There are other threads. Daniel's (really Dominique's) prose poems weave their way through the film, beautifully cosmic yet also specific. Tavernier and his gifted cinematographer, Alain Choquart, work in stark cityscapes as well as severely comely landscapes. And always the faces of the children, mostly the 33 pupils in a class of the Anzin kindergarten, whose parents, reduced to watching American television, have absurdly named them William or Kevin or Kelly, or even, in the case of a pair of twins, Starsky and Hutch. Yet when Daniel and the kids sing French nursery songs together, God is in His heaven.

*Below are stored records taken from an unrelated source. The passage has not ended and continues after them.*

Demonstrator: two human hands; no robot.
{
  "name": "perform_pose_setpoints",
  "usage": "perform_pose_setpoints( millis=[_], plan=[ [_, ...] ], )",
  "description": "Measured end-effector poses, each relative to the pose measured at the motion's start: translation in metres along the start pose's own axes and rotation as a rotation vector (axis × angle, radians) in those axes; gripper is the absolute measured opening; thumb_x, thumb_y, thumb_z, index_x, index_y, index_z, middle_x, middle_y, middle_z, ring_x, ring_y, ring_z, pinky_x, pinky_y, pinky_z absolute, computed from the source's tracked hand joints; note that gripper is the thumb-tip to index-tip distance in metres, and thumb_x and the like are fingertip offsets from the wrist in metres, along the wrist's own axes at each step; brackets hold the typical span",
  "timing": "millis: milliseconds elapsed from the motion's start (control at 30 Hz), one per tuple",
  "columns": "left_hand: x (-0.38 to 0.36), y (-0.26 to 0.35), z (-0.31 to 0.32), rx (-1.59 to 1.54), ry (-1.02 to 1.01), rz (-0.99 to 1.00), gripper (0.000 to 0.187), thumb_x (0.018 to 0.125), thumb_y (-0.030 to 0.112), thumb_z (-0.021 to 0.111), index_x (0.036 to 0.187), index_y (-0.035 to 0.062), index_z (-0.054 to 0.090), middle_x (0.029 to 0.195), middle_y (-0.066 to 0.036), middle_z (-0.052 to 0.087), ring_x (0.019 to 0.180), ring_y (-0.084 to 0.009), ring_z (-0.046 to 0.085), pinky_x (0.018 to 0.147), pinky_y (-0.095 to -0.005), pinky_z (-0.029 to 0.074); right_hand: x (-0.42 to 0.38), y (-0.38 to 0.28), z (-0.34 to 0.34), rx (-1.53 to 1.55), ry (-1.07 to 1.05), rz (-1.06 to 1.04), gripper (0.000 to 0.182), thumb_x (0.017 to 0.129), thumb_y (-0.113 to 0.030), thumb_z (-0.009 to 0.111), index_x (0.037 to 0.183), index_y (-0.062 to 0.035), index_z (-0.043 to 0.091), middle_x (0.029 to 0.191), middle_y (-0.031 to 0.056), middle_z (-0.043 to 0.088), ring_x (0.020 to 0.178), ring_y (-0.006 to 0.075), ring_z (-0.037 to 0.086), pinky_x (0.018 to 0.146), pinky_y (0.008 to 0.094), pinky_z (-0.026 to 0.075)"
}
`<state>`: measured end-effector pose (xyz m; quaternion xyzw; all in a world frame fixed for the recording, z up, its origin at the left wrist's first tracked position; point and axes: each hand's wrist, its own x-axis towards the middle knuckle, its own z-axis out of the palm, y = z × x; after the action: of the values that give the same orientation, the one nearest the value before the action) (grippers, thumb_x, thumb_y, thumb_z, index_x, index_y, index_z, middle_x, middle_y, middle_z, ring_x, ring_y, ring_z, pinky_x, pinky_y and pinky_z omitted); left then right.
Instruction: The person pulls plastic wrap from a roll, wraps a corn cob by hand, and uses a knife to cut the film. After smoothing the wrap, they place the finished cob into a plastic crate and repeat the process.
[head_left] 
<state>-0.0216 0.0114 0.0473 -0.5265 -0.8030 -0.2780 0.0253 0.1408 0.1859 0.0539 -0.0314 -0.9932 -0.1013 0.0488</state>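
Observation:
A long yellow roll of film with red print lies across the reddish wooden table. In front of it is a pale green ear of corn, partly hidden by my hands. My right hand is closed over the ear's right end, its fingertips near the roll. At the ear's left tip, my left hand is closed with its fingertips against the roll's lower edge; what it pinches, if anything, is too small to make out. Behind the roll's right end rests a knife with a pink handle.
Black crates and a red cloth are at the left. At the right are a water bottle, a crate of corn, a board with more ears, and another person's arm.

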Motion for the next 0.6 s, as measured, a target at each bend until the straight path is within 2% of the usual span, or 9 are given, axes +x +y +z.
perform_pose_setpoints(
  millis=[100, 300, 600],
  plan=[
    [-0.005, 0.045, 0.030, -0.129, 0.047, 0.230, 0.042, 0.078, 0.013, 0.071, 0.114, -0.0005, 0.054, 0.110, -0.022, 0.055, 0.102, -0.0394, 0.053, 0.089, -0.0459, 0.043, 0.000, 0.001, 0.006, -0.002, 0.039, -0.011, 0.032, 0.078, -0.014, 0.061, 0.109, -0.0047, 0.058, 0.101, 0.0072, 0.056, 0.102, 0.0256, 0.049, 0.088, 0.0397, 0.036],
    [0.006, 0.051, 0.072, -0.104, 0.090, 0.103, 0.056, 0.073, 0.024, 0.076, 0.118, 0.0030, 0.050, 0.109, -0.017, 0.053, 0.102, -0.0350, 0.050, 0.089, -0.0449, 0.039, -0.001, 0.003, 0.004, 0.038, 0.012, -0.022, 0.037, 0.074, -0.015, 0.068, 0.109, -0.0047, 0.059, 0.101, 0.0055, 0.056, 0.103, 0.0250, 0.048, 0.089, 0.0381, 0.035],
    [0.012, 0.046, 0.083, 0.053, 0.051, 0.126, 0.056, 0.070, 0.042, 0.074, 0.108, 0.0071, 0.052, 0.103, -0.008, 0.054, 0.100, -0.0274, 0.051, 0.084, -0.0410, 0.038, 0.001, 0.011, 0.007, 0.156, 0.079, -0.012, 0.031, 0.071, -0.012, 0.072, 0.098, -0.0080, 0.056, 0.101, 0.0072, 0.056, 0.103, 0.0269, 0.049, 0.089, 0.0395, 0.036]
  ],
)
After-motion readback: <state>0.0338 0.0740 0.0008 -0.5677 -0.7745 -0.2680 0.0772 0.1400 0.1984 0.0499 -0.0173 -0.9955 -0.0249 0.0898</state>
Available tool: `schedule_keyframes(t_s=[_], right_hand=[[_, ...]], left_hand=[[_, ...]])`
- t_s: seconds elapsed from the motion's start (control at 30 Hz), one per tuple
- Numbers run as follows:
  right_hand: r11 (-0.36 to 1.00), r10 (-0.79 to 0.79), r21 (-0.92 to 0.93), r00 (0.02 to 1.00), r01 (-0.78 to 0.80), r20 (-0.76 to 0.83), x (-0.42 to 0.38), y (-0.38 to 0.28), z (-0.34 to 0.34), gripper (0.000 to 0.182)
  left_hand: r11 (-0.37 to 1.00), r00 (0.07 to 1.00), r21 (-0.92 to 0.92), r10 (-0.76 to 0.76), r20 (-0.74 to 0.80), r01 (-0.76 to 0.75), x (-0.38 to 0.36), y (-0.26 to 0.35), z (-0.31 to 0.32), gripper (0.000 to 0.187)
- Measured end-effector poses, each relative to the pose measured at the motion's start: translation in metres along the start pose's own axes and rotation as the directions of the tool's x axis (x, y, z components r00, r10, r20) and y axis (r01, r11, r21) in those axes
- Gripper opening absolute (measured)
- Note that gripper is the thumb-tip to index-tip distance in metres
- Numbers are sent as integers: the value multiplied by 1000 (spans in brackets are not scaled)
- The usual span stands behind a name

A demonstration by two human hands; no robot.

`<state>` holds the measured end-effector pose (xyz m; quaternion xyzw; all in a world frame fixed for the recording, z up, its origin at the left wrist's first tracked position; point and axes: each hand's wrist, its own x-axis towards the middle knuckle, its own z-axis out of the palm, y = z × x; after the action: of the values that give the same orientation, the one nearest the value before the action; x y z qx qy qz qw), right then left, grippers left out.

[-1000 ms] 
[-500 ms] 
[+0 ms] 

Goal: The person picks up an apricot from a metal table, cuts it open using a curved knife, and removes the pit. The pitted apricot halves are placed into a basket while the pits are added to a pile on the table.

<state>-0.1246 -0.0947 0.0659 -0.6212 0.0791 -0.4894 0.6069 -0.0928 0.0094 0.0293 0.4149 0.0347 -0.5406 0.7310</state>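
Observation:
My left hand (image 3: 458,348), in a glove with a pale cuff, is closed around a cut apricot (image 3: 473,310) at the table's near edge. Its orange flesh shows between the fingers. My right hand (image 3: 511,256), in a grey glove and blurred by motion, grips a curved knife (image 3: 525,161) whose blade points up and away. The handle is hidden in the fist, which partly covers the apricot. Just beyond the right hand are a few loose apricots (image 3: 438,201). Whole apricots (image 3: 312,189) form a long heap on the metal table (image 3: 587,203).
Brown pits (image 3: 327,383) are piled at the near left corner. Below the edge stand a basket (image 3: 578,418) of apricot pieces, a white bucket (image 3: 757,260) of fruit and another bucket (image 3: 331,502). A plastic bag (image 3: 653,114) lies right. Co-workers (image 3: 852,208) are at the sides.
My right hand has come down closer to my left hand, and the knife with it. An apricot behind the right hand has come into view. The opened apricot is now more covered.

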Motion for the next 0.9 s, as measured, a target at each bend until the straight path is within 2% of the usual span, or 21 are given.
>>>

There are other memorable characters: Samia, a novice social worker, who becomes Daniel's staunchest ally, notably in getting the children medical treatment. Or Mme Delacourt, the most senior teacher, who exudes a wonderfully melancholy tenacity. Or the overextended Communist mayor, or the maid who becomes a surrogate mother to young and old.
Daniel, with tough love, unsentimental empathy, and heroic indignation, is at the center of unremitting onslaughts, drama lurking everywhere. But there are also moments of relaxation, lovemaking, shared meals, dancing, and sometimes humorous quarrels. Quite a bit is improvised, but so skillfully that it never becomes, as so often in movies, embarrassingly obvious. And almost no one, not even the child-support bureaucrats who hang up on Daniel, is treated as a villain.
The wonder is how Tavernier keeps more stories going in under two hours than a tabloid has articles, how he manages to connect them smoothly without losing the narrative thread or the audience's involvement. The camera rushes around quite a lot, yet does not induce dizziness; chaos is kept in a firm directorial hand.